La troisième journée de l’événement s’est poursuivie mercredi soir avec des expositions d’art, des projections de films, des séances de narration et de réseautage dans les jardins du château de Christiansborg, à Osu.
Alors que certains invités venaient expérimenter diverses formes d’art à titre de loisir, d’autres étaient intéressés par l’aspect académique de l’ensemble de la célébration.
Afia Amankwah Asamoah, étudiante en dernière année d’archéologie et de géographie à l’Université du Ghana, a déclaré à l’agence de presse du Ghana qu’elle avait choisi Chale Wote comme thèse et qu’elle participait donc à l’activité d’une semaine pour choisir des idées pour l’étude.
« Je m’intéresse spécifiquement à la dynamique du Chale Wote Festival depuis sa création il y a 13 ans. Je m’attends à m’amuser et à documenter tout ce que je vois avec des photos, des interviews et aussi à rencontrer de nouvelles personnes.
« Jusqu’à présent, mes attentes ont été satisfaites et je m’attends à en voir davantage dans les quelques jours qui restent », a-t-elle déclaré.
L’étudiante de premier cycle a déclaré qu’elle avait participé à la célébration l’année dernière et qu’elle pensait que le festival serait amusant à explorer sur le plan académique, d’où la décision d’en faire le sujet de son projet final.

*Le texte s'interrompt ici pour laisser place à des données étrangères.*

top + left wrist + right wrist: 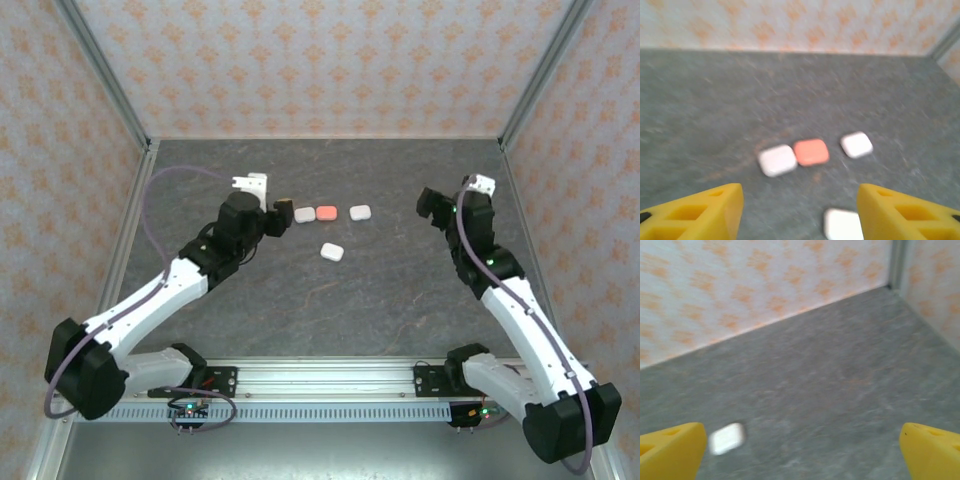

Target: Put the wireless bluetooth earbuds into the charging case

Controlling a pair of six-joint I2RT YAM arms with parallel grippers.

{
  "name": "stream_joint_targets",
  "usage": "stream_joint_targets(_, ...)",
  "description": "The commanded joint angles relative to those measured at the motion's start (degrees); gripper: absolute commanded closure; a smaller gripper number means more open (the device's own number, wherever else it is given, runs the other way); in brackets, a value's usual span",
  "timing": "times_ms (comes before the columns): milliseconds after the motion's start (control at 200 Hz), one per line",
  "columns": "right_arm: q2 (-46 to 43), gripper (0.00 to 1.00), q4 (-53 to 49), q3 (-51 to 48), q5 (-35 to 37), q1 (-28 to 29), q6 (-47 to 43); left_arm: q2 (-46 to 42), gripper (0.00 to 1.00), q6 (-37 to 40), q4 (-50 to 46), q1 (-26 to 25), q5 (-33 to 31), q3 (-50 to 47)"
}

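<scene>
- Progress is hard for you to call. Four charging cases lie on the grey table (400,290) and all look closed. Whether the earbuds already sit inside them is hidden.
- Three of the cases form a row. The left white case (305,214) touches the salmon case (327,213), and the right white case (360,212) lies a little apart from them. The fourth white case (332,252) lies nearer to the arm bases.
- Your left gripper (280,214) hovers just beside the left white case, with its yellow fingers spread and nothing pinched.
- Your right gripper (433,207) hangs off to the right, well apart from the row, with its fingers spread as wide as they go and empty.
- Neither pincer carries anything, so I judge that any insertion left to do would have to start with opening a case. Closed lids alone do not let you confirm the job is finished.
- The top view gives you both arms and the whole layout at once.
- The left wrist view is blurred, but it shows the row close up with the white and salmon cases butted together, and the fourth case low between the fingers.
- The right wrist view gives you one white case low at the left. Which of the four it is, you cannot tell.
</scene>
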Motion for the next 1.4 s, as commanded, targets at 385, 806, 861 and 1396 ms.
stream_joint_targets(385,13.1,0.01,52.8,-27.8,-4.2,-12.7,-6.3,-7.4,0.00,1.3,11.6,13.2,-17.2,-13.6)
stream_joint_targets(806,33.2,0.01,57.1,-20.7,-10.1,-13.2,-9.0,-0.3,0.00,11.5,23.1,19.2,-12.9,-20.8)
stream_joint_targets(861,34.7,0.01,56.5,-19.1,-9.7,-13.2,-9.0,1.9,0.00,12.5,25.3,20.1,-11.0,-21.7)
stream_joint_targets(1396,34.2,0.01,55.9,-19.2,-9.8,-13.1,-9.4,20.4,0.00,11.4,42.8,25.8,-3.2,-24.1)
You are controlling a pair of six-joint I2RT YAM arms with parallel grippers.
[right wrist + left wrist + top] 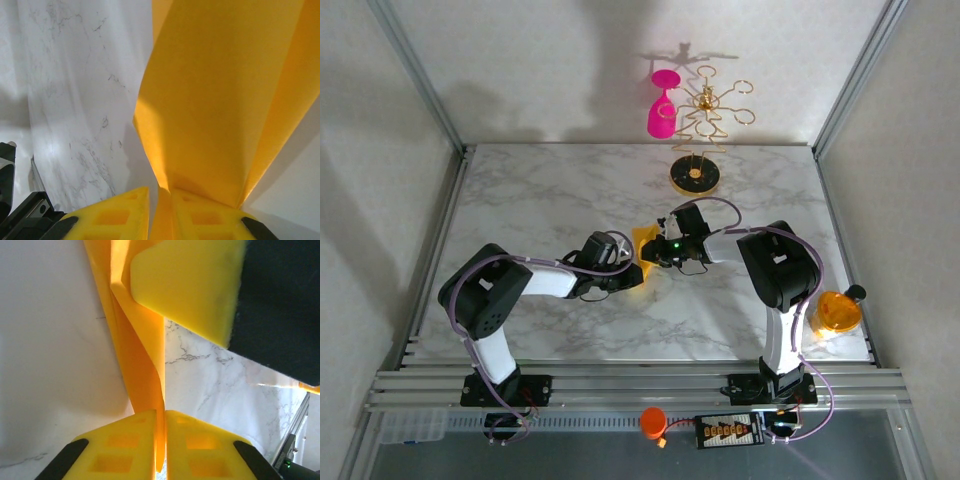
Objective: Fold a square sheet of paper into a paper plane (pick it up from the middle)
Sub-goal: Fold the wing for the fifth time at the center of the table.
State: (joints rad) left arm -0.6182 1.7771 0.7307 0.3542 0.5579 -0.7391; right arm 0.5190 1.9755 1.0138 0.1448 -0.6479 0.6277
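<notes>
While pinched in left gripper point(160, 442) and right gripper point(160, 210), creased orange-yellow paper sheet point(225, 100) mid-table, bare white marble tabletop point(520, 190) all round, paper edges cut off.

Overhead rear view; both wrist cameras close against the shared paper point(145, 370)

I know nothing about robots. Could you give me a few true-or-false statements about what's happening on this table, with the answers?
1. The left fingers and the right fingers both pinch the orange paper. True.
2. The paper lies flat and uncreased on the table. False: it is folded and held between the two sets of fingers.
3. A pink glass hangs on the gold stand at the back. True.
4. The orange disc sits at the table's left edge. False: it is at the right edge, beside the right arm.
</notes>
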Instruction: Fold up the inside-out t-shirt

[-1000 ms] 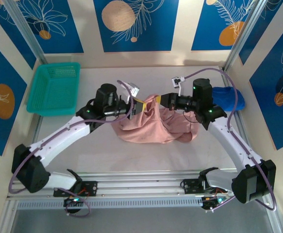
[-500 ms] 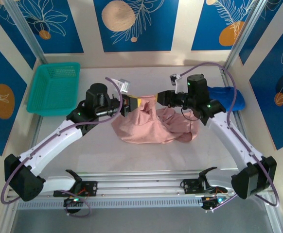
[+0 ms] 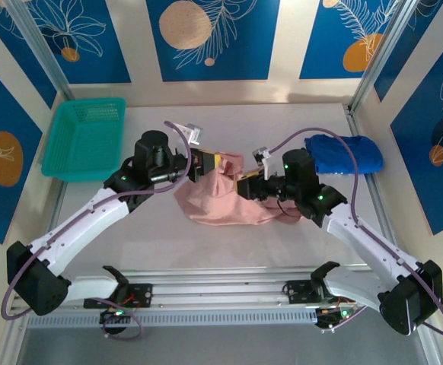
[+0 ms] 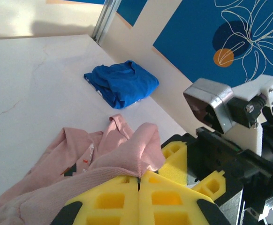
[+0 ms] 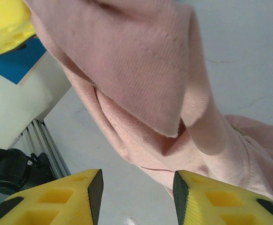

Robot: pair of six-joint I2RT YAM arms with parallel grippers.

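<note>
1. Left gripper point(image 4: 139, 180): yellow pads pressed together, pinching a fold of the inside-out t-shirt point(image 3: 223, 204). The pinched bit is held up off the table point(image 3: 206, 247).
2. Right gripper point(image 5: 136, 187): jaws apart with nothing between the pads. Pink cloth hangs just past the tips and is not gripped.
3. Top view: the two grippers face each other over the middle of the table, close together. The right one sits a little closer to the near edge than the left.
4. T-shirt: a crumpled pink heap at the middle of the table. Its far-left part is drawn up to the left gripper. The rest lies on the surface and runs toward the right edge, partly under the right arm.
5. Blue garment point(image 3: 343, 154): a bunched lump by the far right corner, lying flat and apart from the t-shirt.
6. Teal basket point(image 3: 84, 137): at the far left corner, well apart from the t-shirt and both grippers.
</note>
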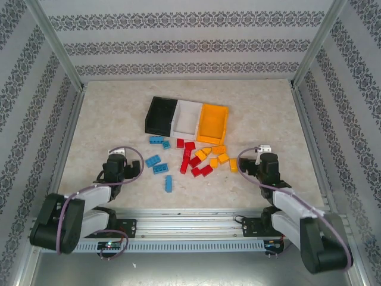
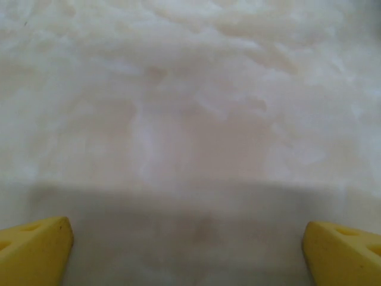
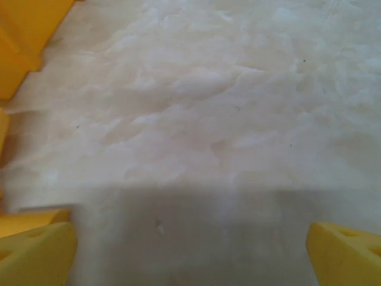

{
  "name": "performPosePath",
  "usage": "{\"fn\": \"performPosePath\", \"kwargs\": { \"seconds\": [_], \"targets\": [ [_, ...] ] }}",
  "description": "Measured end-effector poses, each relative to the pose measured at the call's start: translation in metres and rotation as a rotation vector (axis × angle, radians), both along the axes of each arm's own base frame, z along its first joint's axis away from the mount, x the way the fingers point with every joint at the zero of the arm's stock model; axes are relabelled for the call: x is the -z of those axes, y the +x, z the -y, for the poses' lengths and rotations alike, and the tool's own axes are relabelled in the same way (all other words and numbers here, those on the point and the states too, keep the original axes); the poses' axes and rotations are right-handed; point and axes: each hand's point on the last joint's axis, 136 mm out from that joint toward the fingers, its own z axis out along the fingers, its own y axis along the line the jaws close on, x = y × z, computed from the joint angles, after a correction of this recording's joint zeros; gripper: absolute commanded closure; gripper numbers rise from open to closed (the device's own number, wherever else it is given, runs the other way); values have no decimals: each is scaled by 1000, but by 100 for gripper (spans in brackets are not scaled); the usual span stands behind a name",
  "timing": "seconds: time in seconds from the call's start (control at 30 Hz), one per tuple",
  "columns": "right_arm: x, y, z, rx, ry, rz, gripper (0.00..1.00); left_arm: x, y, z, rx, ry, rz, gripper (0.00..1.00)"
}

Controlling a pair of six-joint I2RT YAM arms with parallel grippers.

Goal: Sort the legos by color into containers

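Observation:
Three containers stand in a row at the table's middle back: black [image 1: 161,115], white [image 1: 188,116] and orange-yellow [image 1: 213,123]. In front of them the legos lie loose on the table: light blue ones [image 1: 156,161] on the left, red ones [image 1: 190,159] in the middle, orange-yellow ones [image 1: 219,156] on the right. My left gripper [image 1: 118,155] sits low to the left of the blue bricks, open and empty, with bare table between its yellow fingertips [image 2: 36,250]. My right gripper [image 1: 262,152] sits right of the orange-yellow bricks, also open and empty [image 3: 190,250].
The tabletop [image 1: 119,119] is pale marbled stone, walled by patterned panels on three sides. An aluminium rail [image 1: 190,214] runs along the near edge at the arm bases. Blurred orange-yellow shapes [image 3: 24,36] sit at the left edge of the right wrist view.

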Motion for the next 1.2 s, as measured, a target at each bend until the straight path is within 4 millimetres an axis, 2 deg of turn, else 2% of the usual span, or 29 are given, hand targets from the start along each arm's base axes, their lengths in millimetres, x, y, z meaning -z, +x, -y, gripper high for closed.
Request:
{"fn": "performPosePath", "kwargs": {
  "seconds": [0.27,0.53,0.77,1.07,1.17,1.2],
  "targets": [
    [1,47,13,30,-24,21,2,-5,47,-5,25,10,60,0],
    [-13,82,19,31,-38,115,2,-22,83,-9,54,28,167,0],
    [-30,98,20,22,-44,194,2,-38,96,-9,74,45,242,0],
    [-45,106,23,35,-57,230,2,-55,104,-17,42,75,310,0],
    [-67,113,29,70,-67,230,2,-69,104,-22,17,90,338,0],
    [-80,116,31,92,-55,239,2,-79,102,-24,3,97,354,0]
  ]
}}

Elle a expliqué qu’il s’agissait d’une « étude individuelle » qui a débuté lors de l’ouverture officielle du festival, lundi 21 août.
Selon elle, certaines études ont porté sur l’émergence ou le concept du festival et elle a donc jugé approprié d’examiner les « phases changeantes de la célébration jusqu’à présent ».
Tout comme les jours précédents, la session et l’exposition interactives du Film Lab ont vu un certain nombre de nouveaux venus, dont des Ghanéens et des ressortissants étrangers, faire l’éloge des courts métrages et des documentaires diffusés dans la soirée.
Il comprenait : « Les « Héroïnes », « Shwapo’ɛ Naa » (At The Shop) d’Eric Ofori Aryeetey ; « Ghanaba The Drummer » et « KQ (The EP) 2016 India Tour » réalisés par Al Ibrahim.
Ils ont été précédés d’une masterclass de photographie animée par M. Abel Gayvolor, maître de conférences à l’Université des Médias, des Arts et de la Communication (UNIMAC-GIJ).